▶ [Directions for this task]: Go through the following data and transcribe exactly the stretch of lines from the one holding "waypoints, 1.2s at" to the one holding "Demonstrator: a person", both included.

Dataset excerpt START

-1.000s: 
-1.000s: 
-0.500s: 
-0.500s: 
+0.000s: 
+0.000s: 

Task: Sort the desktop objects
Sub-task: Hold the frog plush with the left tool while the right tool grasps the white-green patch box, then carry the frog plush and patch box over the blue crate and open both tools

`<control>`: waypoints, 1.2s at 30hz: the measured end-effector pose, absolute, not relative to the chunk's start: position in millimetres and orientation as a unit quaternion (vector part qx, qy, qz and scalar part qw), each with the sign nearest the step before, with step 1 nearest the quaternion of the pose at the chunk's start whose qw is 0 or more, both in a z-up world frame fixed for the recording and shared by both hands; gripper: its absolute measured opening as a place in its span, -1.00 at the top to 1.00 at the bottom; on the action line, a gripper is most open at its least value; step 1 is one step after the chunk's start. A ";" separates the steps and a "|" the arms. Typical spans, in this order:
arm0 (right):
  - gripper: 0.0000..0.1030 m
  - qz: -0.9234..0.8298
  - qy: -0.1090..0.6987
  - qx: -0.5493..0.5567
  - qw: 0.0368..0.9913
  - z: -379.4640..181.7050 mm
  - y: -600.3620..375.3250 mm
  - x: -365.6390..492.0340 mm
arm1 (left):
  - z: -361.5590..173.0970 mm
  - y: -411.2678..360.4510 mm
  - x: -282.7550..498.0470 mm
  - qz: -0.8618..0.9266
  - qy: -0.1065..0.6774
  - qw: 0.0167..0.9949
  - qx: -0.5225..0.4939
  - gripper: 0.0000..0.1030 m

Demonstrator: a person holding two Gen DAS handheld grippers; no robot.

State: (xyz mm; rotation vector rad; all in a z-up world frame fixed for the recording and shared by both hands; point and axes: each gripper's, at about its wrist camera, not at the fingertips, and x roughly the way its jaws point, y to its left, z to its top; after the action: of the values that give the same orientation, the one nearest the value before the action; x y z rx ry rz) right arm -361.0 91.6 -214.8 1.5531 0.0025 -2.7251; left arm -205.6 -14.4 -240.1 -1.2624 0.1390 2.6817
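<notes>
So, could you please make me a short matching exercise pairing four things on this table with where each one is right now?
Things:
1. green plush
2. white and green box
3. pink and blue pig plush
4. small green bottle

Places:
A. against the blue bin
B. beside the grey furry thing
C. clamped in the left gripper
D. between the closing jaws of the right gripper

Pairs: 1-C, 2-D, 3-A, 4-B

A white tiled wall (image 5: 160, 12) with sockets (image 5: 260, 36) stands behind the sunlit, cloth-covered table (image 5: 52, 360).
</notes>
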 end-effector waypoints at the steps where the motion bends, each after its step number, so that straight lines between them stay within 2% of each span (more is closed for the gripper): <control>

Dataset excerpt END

▶ [Task solution]:
`<control>`: waypoints, 1.2s at 30hz: the measured end-effector pose, absolute, not relative to the chunk's start: position in millimetres and orientation as a unit quaternion (vector part qx, qy, qz and scalar part qw), each with the sign nearest the step before, with step 1 nearest the quaternion of the pose at the chunk's start whose qw is 0 or more, both in a z-up world frame fixed for the recording and shared by both hands; gripper: its absolute measured opening as a place in its span, -1.00 at the top to 1.00 at the bottom; on the action line, a gripper is most open at its least value; step 1 is one step after the chunk's start. A ";" separates the steps and a "|" the arms. Typical spans, in this order:
arm0 (right):
  - gripper: 0.0000..0.1030 m
  - qz: -0.9234..0.8298
  - qy: -0.1090..0.6987
  - qx: -0.5493..0.5567
  - qw: 0.0368..0.9913
  - z: -379.4640..181.7050 mm
  - y: -600.3620..375.3250 mm
  - x: -365.6390..492.0340 mm
arm1 (left):
  - z: -361.5590..173.0970 mm
  - y: -411.2678..360.4510 mm
  - x: -282.7550..498.0470 mm
  - qz: -0.8618..0.9266
  - qy: -0.1065..0.6774
  - qw: 0.0167..0.9949
  - qx: -0.5225..0.4939
  - gripper: 0.0000..0.1030 m

Demonstrator: a person holding two Gen DAS handheld grippers; no robot.

A complete answer has now been given to the exercise.